Así queda plasmada la naturaleza centáurida
del sindicato. Posee una representación “propia” derivada de su arraigo en el
suelo social: de su afiliación, de las formas de encuadramiento que establece,
del grado de democracia interna que practica, etc. Y sobreañadida, una
“presunción” o ficción jurídica que le otorga una representación general en
determinados órdenes señalados en las leyes.
Hoy las políticas de la derecha para el manejo de la
crisis global que nos aflige han arrumbado el Estado social y amenazan cercenar
todas las connotaciones “públicas” de los sindicatos y expulsarlos al limbo de
lo irrelevante. La fuerza misma de las cosas empuja a una reconsideración
global de la posición del sindicato en relación con la sociedad civil y ante el
Estado.
Y la
solución no está en la invocación clásica del paralítico que se cayó por el
barranco: “¡Virgencita, que me quede como estoy!” El peligro de una
reafirmación de la condición híbrida del sindicato, supuesto que se soslayen
las tormentas políticas que se avecinan, es que la inercia adquirida por la
presencia continuada en ámbitos institucionales lleve al sindicato a sustituir
de forma abusiva su representación propia por la ficción de una representación
general y no discriminada. Que hable por los trabajadores sin consultar en
concreto a los trabajadores. De esta forma su credibilidad se resiente, su
representación real disminuye, y sectores crecientes del universo asalariado se
apartan, e incluso se enfrentan con él, y reclaman, a través de la democracia
directa de las asambleas, “más” democracia a secas.
Tenemos
al centauro enfermo. Y está por decidir si ha de ocuparse de su dolencia el
médico o el veterinario. Romagnoli no aclara a quiénes corresponden en su
metáfora estas dos figuras: dice sólo que encontró la pregunta plausible.

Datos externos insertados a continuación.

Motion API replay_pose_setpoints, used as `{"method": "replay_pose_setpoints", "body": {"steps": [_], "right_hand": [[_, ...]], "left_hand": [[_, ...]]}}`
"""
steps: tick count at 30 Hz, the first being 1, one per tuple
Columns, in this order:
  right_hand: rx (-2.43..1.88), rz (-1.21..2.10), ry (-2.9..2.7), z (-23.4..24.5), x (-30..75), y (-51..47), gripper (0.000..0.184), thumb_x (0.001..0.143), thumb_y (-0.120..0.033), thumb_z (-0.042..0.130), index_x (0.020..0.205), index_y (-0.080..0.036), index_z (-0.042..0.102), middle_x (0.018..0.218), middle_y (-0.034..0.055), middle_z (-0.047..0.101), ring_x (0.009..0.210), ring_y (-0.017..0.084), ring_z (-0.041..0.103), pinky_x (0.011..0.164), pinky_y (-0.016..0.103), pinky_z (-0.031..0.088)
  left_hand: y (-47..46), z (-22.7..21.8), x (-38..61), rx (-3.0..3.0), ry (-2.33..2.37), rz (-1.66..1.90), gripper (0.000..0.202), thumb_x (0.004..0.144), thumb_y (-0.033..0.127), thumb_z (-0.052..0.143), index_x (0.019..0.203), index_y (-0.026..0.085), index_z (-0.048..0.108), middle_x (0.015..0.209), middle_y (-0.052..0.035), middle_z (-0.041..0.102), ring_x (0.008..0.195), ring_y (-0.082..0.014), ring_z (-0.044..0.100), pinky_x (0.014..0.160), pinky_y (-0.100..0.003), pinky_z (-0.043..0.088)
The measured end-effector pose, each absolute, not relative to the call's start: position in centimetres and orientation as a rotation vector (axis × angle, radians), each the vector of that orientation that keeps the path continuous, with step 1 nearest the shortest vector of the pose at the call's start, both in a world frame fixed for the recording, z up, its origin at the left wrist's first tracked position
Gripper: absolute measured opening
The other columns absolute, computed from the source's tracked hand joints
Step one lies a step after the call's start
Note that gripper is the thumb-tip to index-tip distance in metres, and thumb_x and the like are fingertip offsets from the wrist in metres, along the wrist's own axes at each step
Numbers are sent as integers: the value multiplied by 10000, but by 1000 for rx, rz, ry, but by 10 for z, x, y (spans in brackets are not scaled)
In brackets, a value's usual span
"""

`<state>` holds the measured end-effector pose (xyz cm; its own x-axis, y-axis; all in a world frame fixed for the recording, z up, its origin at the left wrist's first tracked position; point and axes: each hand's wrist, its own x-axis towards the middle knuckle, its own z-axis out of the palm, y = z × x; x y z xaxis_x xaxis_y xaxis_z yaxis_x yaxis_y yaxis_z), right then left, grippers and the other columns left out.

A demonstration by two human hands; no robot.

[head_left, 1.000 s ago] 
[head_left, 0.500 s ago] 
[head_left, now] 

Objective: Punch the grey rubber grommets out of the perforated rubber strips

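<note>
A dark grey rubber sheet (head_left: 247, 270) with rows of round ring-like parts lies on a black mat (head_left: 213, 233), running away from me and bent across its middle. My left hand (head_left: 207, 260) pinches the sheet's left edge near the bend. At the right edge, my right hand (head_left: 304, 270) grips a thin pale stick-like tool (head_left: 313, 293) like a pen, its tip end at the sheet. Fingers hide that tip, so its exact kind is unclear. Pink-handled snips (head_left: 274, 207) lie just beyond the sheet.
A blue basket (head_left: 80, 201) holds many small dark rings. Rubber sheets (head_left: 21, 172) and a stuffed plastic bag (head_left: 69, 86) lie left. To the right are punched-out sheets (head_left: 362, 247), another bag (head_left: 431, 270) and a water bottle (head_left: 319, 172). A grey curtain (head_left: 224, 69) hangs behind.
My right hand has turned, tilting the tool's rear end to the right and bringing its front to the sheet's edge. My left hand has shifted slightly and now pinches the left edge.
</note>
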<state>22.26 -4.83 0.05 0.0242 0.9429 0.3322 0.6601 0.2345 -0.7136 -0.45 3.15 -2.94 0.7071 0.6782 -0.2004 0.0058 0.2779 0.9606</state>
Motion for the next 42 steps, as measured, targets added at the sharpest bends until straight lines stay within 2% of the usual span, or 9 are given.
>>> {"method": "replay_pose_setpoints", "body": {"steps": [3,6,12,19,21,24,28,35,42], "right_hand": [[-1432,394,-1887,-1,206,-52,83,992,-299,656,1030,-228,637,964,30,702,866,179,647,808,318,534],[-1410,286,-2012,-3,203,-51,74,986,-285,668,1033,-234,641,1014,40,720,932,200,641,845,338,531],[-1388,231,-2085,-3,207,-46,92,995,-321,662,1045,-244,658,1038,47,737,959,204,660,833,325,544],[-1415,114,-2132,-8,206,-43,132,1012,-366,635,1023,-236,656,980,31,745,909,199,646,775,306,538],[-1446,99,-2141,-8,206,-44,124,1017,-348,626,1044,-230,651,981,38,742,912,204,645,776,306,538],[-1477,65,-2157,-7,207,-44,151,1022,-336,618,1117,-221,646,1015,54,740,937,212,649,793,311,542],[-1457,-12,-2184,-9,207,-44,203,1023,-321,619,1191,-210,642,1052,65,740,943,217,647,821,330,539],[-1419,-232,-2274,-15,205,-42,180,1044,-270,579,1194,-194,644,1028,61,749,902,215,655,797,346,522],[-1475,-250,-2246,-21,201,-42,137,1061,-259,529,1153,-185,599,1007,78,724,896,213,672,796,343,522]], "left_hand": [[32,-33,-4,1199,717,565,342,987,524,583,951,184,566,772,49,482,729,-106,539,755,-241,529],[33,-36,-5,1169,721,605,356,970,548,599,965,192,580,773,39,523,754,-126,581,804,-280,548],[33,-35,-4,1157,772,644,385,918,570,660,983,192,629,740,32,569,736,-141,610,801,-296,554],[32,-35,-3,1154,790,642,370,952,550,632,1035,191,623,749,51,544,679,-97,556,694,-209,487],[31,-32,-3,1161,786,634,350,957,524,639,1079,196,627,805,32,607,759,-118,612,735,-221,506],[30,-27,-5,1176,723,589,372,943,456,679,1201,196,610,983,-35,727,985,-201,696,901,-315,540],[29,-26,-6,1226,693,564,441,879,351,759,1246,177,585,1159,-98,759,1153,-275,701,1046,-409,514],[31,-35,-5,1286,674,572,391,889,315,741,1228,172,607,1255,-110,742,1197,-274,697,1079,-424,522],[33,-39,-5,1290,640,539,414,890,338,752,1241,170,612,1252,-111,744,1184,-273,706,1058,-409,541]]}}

Intuyo que también en este punto se refiere a la dicotomía de lo público y lo
privado. De un lado la posibilidad de buscar una reafirmación en el ámbito de
lo público, a través de un gran “pacto de Estado” con cambios de legislación
que dibujen un sindicato funcionarial, una especie de apéndice de la
administración para la gestión del empleo. O bien, en el ámbito de lo privado,
a través de la búsqueda exterior de alianzas, adhesiones o correas de
transmisión varias con partidos, movimientos u organizaciones diversas, sin
tocar los órganos internos. Las dos vías resultan de corto recorrido; ninguna
de las dos ofrece unas perspectivas medianamente viables, y de hecho así se
sugiere en la respuesta de Romagnoli, que es un acto de fe en el sindicato y en
sus potencialidades: en épocas de tribulación, el propio sindicato es capaz de
aplicarse el remedio oportuno.
Volvemos
así al tema de la autorrefundación, del autosanamiento del sindicato. Insinúa
Romagnoli, o acaso me lo figuro yo, que esa operación sólo es posible a través
de una vuelta a los orígenes, es decir de la reconsideración atenta del vínculo
de confianza en el que reposan la relación directa con los trabajadores
concretos y el carácter de la mediación sindical para la defensa de los
derechos y las aspiraciones del mundo del trabajo heterodirigido. Tema morrocotudo
el de la refundación, te decía yo; un sobrero reservón y marrajo que aguarda en
los toriles a punto de salir al ruedo y que habrá que lidiar “sí o sí”, como se
dice ahora en la jerga de las gestas deportivas. Al respecto conviene recordar
la cita que hacía Eugenio D’Ors de alguien que encabezaba su método para
aprender a tocar las catañuelas con la siguiente recomendación: “Las
castañuelas no hay obligación de tocarlas, pero de hacerlo, es preferible
tocarlas bien que tocarlas mal.” Igual pasa con la refundación del sindicato.
Sólo que estas catañuelas, sí hay obligación de tocarlas.